Activity
When the string "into" appears in a line of the records, show the whole line.

(Excerpts from a dataset)
---*---

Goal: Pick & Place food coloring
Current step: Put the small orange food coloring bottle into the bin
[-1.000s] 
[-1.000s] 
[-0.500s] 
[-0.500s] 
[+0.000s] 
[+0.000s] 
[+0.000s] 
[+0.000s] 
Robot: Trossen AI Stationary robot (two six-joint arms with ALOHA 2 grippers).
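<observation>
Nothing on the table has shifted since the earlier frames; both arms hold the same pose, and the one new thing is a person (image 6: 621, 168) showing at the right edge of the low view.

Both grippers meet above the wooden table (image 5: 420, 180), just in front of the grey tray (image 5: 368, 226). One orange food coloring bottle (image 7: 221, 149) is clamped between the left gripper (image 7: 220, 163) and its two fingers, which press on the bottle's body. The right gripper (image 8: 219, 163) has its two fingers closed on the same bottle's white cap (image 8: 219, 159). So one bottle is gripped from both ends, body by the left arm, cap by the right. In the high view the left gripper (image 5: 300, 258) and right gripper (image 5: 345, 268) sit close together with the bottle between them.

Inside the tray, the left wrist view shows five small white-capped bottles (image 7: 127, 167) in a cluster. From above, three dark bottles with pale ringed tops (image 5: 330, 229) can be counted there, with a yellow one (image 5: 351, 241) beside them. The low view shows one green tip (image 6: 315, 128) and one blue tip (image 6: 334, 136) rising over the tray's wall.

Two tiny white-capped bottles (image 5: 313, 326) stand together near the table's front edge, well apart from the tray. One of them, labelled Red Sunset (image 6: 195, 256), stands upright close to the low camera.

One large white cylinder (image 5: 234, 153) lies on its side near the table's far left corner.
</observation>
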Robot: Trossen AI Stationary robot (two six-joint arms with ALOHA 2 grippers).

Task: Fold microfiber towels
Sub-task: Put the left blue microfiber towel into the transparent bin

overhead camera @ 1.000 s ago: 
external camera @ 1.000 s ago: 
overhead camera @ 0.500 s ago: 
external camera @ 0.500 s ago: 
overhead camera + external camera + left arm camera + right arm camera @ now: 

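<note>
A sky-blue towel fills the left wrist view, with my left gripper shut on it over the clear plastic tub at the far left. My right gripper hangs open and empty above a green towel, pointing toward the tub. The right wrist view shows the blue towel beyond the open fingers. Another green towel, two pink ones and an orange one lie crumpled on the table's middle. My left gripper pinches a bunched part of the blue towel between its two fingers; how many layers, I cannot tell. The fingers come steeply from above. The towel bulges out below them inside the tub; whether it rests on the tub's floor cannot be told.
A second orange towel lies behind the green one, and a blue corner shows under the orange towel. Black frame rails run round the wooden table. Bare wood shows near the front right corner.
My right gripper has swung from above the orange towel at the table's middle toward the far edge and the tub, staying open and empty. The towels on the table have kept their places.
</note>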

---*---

Task result
Current step: Put the small orange food coloring bottle into the bin
Sub-task: Put the left blue microfiber towel into the transparent bin

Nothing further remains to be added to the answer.